Yale Jen – ROTH Capital
Great, and second question is a little bit of housekeeping, maybe for Mike. The acquisition, in terms of their revenue going forward, would that be a separate line in the P&L and top line to reveal how those things will be reported? In terms of of cost of goods and how that will be working out in reporting.
We’re still finalizing. I think the face of our financials will be consolidated, but depend in the footnotes you’ll see segment reporting. So you will see a breakout of that back in the notes.
Our final question comes from Tim Chiang of GRT Capital. Your line is open.
Tim Chiang - GRT Capital
I just had a question on the new reimbursement center. Have you already upgraded the staff there? Or is that still an ongoing process?
We started the implementation very, very late in 2012, so they’re up and running. The work’s all been transitioned to the new group. And as Steve said, they’re gaining competency every day, and we would expect, by sometime in Q2, for them to be close to fully capable.
Tim Chiang - GRT Capital
And then just one follow up, just in regards to the infantile spasms, how big were the sales in the fourth quarter from that segment?
Approximately $15 million.
I think I said $15-18 million range.
Tim Chiang - GRT Capital
And because of lower rebates that you guys expect in 2013, that number should increase substantially, is that right?

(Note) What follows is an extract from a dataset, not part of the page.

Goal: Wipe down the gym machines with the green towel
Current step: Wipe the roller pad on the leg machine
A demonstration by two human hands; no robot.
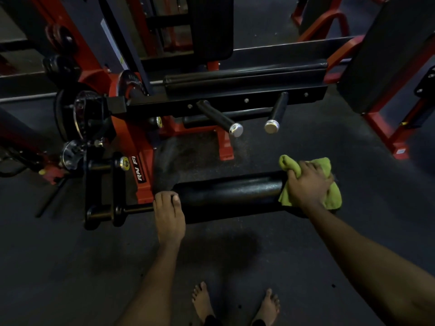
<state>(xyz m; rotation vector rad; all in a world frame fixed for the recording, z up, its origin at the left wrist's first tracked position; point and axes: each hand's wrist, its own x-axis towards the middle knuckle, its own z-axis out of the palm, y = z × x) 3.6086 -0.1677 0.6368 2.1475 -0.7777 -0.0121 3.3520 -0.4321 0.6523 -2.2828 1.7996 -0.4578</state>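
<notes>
A red and black gym machine [146,170] fills the upper half of the head view. Its black foam roller pad [230,194] lies horizontally in front of me. My right hand [308,184] grips the bunched green towel [329,196] and presses it over the roller's right end. My left hand [168,215] holds the roller's left end, fingers curled over the top where the pad meets the metal axle.
Two black handles with chrome caps [235,129] [271,125] stick out toward me above the roller. Weight plates [80,114] hang at the left. Another red frame [386,128] stands at the right. My bare feet [204,302] are on the dark rubber floor [70,267].
</notes>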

Yeah, that number should go up. About half of the Medicaid activity is in IS and half is in the adult diseases. So yes.
Keep in mind too that there does seem to be some variability month to month and quarter to quarter in IS. It bounces around a little bit due to the low volumes. But yeah, for the Medicaid files gone out, as Don said, we’ll definitely see some benefit there.
Tim Chiang - GRT Capital
And then Mike, I know you gave some guidance for operating expense increases, 40-50% increases over 2012 for 2013. Does that reflect additional sales force hires in 2013?
I don’t think we’ll be expanding our sales forces in 2013. At least that’s not our current plan. We did a lot of expansion. We more than doubled our number of employees during 2012. So Steve used the word optimize, is what we’re planning on doing with the investments we’ve already made.
I’ll now hand the call back to management for closing remarks.
Thanks everybody for calling in, and we look forward to speaking to you in due course, and we’ll talk to you again all together at the end of the first quarter. Take care.